### [What you have to do]
Find every line below where the word "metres" occurs. Then say how many there are, giving only the number.

==== Provided data ====

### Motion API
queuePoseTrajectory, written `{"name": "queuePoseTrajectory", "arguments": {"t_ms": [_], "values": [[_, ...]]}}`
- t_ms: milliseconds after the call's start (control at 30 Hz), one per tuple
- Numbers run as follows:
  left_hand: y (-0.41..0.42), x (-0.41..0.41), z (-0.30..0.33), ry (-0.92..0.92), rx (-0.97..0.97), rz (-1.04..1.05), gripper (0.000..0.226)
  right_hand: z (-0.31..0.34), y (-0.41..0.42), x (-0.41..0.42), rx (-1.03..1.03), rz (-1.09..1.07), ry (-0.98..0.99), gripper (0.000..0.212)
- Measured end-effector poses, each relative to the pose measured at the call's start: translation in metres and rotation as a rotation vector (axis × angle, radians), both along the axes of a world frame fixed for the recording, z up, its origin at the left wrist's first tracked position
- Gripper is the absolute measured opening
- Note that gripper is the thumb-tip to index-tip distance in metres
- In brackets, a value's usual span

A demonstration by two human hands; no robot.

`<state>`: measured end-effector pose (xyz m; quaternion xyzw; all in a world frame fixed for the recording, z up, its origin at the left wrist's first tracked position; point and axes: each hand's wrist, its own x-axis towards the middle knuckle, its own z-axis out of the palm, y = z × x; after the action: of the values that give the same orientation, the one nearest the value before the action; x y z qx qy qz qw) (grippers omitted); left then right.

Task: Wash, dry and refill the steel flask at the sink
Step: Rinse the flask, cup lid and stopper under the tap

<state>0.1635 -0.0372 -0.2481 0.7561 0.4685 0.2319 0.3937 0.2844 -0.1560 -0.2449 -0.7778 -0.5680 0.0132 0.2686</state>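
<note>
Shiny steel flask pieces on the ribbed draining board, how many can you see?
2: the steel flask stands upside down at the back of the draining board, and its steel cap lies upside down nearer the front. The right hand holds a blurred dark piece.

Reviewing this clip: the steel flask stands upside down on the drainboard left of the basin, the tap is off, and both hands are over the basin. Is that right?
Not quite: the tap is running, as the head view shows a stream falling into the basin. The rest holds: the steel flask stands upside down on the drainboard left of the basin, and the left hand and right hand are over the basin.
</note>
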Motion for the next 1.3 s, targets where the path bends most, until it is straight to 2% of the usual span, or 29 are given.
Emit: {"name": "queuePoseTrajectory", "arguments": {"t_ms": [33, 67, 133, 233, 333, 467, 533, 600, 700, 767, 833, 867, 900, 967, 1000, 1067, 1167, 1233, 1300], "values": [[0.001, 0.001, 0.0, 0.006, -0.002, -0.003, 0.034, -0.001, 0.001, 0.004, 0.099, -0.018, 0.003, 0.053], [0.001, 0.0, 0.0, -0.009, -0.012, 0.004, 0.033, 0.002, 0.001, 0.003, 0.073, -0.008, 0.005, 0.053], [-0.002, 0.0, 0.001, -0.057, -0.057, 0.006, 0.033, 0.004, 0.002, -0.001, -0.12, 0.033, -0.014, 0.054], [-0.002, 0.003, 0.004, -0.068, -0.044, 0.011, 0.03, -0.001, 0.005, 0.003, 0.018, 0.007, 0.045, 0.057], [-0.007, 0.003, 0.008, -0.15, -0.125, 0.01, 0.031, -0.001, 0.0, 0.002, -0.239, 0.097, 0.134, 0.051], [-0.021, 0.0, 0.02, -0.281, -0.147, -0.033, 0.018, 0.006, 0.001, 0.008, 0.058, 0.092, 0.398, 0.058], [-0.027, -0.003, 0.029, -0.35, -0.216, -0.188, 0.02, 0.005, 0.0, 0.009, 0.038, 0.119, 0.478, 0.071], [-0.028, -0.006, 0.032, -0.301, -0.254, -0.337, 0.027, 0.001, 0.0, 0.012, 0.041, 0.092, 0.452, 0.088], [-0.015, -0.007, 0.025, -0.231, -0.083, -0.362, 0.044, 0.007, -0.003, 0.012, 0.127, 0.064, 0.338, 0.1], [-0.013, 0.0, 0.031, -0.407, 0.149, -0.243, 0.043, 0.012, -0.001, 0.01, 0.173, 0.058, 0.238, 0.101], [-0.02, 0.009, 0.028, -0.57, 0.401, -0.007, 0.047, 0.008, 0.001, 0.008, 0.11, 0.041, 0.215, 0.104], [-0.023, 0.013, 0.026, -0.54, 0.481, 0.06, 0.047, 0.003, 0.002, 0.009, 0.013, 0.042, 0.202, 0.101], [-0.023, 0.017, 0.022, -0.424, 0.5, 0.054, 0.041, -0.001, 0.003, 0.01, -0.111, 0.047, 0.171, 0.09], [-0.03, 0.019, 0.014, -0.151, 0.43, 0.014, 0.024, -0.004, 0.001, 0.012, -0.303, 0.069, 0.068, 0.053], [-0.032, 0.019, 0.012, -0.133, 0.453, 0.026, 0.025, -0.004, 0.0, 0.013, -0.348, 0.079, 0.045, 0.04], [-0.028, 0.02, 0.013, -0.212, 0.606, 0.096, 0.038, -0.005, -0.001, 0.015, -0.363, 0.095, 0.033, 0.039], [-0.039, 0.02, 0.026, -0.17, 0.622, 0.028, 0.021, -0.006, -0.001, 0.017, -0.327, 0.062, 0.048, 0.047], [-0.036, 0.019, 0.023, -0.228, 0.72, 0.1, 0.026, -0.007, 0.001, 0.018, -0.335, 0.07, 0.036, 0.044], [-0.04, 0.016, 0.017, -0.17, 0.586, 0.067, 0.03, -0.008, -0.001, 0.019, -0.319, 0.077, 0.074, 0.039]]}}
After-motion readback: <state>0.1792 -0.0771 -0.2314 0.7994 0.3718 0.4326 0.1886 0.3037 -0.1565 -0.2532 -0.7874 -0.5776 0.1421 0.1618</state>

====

### [Answer to the problem]
2